When the cats came, they spoke to her. At their behest, the woman tamed them enough to touch them, and put out bowls of crunchy food and fresh water. They hid in the oleander bushes and this worried her because oleander bushes were toxic. One morning she came out and the female cat stood in the dirt, hunched, staring, drooling. The cat said, “This stuff is poisonous. You should have told us. I’m pregnant.”
The male had no such criticisms. He simply wanted to rub his head on the woman’s legs, and if she sat, he rubbed her breasts as if he would crawl under them, as if he would crawl right up into her.
She didn’t go out with the ladies at work as much, because the little cats needed food and water in the evening, too. The woman found the cats more interesting than her friends, who sometimes discussed things like peeling asparagus, the proper method of making corned beef hash, eyeliner. Traffic and gossip. She was tired of these things.

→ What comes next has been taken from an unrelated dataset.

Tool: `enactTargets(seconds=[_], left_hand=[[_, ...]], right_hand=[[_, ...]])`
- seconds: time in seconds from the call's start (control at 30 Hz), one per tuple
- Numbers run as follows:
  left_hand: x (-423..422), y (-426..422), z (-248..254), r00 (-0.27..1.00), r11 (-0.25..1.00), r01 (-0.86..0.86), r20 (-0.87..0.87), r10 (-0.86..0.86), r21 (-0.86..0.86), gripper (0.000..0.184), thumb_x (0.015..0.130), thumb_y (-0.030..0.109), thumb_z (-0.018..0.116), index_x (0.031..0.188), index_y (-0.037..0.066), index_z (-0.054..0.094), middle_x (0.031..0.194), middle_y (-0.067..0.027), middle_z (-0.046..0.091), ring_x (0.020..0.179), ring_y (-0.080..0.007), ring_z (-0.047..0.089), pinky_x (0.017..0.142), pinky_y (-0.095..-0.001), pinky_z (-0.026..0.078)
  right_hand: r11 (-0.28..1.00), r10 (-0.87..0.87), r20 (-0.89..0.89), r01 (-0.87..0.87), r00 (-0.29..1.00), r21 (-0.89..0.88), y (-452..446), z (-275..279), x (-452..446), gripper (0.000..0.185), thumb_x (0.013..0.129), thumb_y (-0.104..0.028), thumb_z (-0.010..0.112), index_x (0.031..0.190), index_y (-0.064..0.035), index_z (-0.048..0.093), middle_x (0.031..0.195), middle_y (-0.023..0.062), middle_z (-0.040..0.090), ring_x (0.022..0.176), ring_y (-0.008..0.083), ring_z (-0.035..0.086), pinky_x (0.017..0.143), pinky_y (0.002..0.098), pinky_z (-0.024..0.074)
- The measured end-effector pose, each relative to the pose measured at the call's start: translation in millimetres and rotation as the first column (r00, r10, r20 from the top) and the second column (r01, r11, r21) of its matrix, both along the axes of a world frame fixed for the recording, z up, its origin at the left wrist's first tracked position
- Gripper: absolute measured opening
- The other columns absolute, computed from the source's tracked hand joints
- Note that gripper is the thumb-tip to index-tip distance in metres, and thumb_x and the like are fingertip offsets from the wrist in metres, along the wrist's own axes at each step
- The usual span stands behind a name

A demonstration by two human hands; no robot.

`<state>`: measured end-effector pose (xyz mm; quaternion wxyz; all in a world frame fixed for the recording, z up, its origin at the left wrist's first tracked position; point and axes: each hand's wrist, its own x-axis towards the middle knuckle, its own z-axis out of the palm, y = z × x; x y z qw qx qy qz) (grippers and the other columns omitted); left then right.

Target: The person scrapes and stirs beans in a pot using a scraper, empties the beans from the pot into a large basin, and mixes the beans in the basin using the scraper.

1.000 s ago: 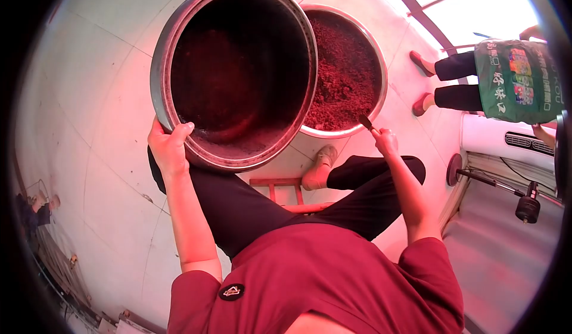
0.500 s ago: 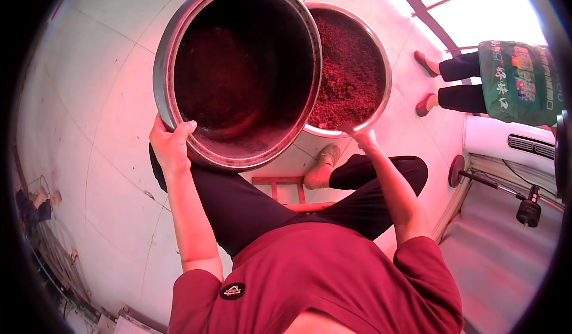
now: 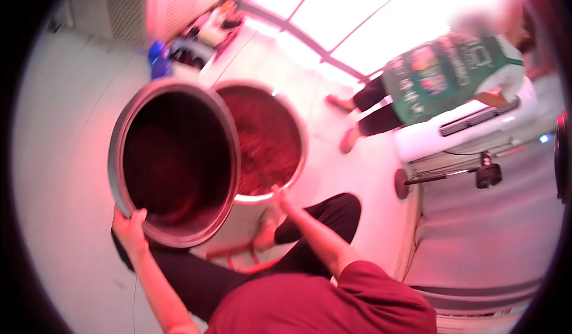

She named the female Gracie. Sometimes, she’d pet Gracie a while and the cat would lurch up with a squeak, and say, “Oh, man, I needed that.” Gracie’s belly grew heavy with pregnancy.
The woman named the male Chico. He dragged one leg. The woman herself had a limp, having injured her calf in a Brazilian dance class at the YMCA. And when she met Gracie, that pregnant young thing, the woman had just been informed by her gynecologist that she would need a hysterectomy. The idea of a hysterectomy made her think of the yellow grapefruits that sagged brown and bottomed out in the side yard. She’d wasted her fertility, like she wasted that fruit every winter.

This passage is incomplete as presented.